▶ _What is needed_
Among the lines of the listing below, retype exactly those from the one containing "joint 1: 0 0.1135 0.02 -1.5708" through the one containing "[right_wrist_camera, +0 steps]", both included. Do not include pictures.

▶ _Data extract_
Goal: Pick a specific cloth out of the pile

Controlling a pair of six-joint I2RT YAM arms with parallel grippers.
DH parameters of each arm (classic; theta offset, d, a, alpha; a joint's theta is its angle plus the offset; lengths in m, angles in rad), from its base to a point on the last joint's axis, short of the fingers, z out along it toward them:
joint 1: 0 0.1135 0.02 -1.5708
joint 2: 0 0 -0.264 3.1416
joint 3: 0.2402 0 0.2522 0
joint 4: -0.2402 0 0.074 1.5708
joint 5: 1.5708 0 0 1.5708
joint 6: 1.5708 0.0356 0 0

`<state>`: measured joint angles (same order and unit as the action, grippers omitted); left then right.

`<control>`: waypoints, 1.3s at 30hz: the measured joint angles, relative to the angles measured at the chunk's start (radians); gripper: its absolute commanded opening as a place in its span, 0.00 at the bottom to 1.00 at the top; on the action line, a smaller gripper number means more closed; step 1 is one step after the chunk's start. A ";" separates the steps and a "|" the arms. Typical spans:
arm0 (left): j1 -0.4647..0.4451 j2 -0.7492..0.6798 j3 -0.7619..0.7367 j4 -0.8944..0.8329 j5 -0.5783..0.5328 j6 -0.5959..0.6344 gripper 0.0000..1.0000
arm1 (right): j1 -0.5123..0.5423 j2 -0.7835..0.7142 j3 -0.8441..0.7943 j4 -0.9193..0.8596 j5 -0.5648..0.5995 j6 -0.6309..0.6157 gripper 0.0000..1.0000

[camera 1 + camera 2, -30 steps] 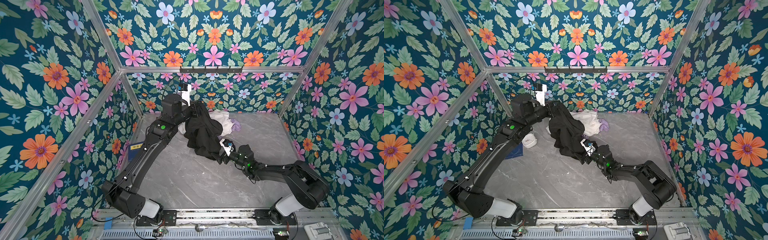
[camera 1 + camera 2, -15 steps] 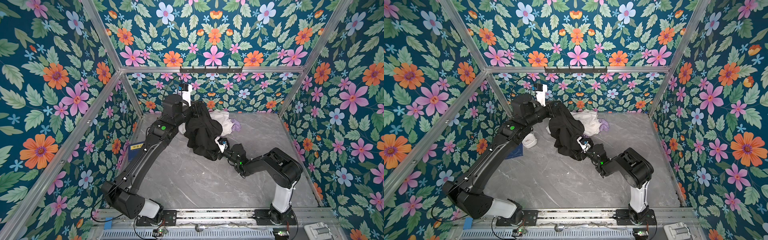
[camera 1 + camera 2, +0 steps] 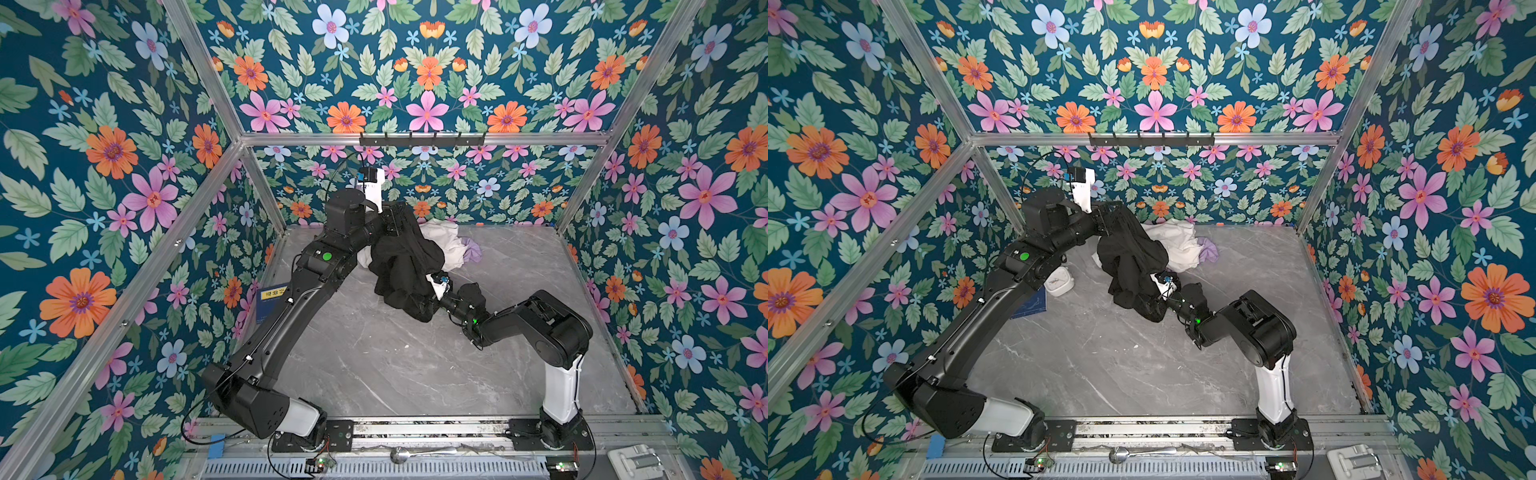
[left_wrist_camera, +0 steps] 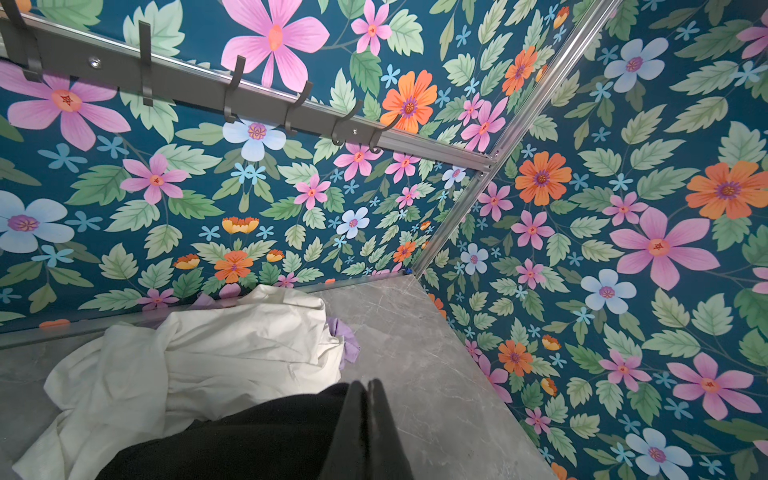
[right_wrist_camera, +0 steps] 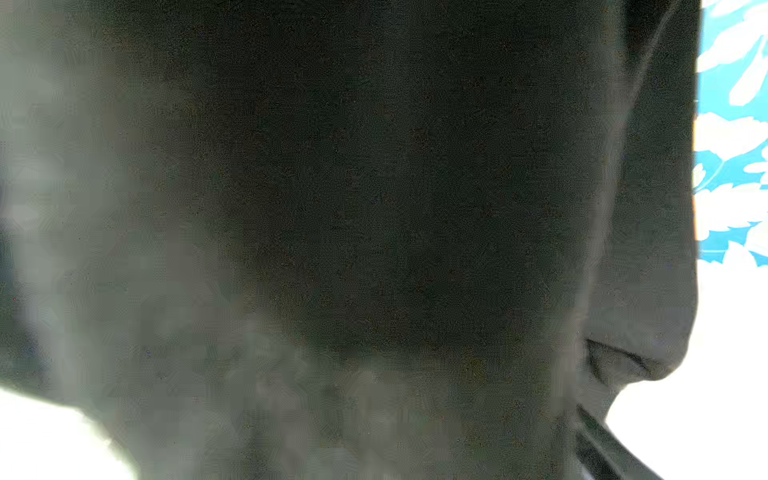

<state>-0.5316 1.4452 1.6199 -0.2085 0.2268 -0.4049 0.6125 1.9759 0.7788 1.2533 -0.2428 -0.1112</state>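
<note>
The left gripper [image 3: 395, 218], raised near the floral back wall [image 3: 424, 183], had its fingers [image 4: 357, 415] pressed together on the large plain black fabric cloth [image 3: 405, 266], which hung down to the grey marble table [image 3: 374, 365]. The right gripper [image 3: 432, 299] was buried in the cloth's lower folds, so I could not tell its finger spacing. Behind lay the pile's crumpled white cloth [image 3: 442, 245] and small lilac cloth [image 3: 471, 251].

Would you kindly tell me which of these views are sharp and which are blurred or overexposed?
Right wrist view: the black cloth fills the frame, blurred and grainy, with blown-out white at the edges. Left wrist view: sharp, with an evenly lit white cloth. Both top views: crisp throughout.
</note>
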 measured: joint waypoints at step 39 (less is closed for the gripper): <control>-0.012 -0.040 0.024 -0.001 -0.043 0.019 0.00 | 0.000 -0.157 0.024 -0.068 0.027 0.081 0.00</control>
<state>-0.5434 1.4052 1.6440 -0.2096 0.1841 -0.3862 0.6128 1.8191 0.8032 1.1854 -0.2161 -0.0299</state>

▶ _Completed task_
joint 1: 0 0.1135 0.02 -1.5708
joint 2: 0 0 -0.264 3.1416
joint 3: 0.2402 0 0.2522 0
joint 4: -0.2402 0 0.074 1.5708
joint 5: 1.5708 0 0 1.5708
joint 6: 1.5708 0.0356 0 0

`<state>`: measured joint angles (same order and unit as the action, grippers omitted); left then right.

`<control>`: waypoints, 1.3s at 30hz: the measured joint angles, relative to the angles measured at the chunk's start (radians); gripper: its absolute commanded opening as a place in its span, 0.00 at the bottom to 1.00 at the top; on the action line, a smaller gripper number means more closed; step 1 is one step after the chunk's start. A ";" separates the steps and a "|" the arms. Typical spans:
arm0 (left): j1 -0.4647..0.4451 j2 -0.7492..0.6798 j3 -0.7619..0.7367 j4 -0.8944..0.8329 j5 -0.5783..0.5328 j6 -0.5959..0.6344 gripper 0.0000..1.0000
arm1 (right): j1 -0.5123..0.5423 j2 -0.7835..0.7142 j3 -0.8441..0.7943 j4 -0.9193..0.8596 j5 -0.5648..0.5995 j6 -0.6309..0.6157 gripper 0.0000..1.0000

[camera 1 + camera 2, -30 steps] 
[camera 1 + camera 2, -15 steps] 
[camera 1 + camera 2, +0 steps] 
[left_wrist_camera, +0 steps] 
[right_wrist_camera, +0 steps] 

There's no more to this exercise.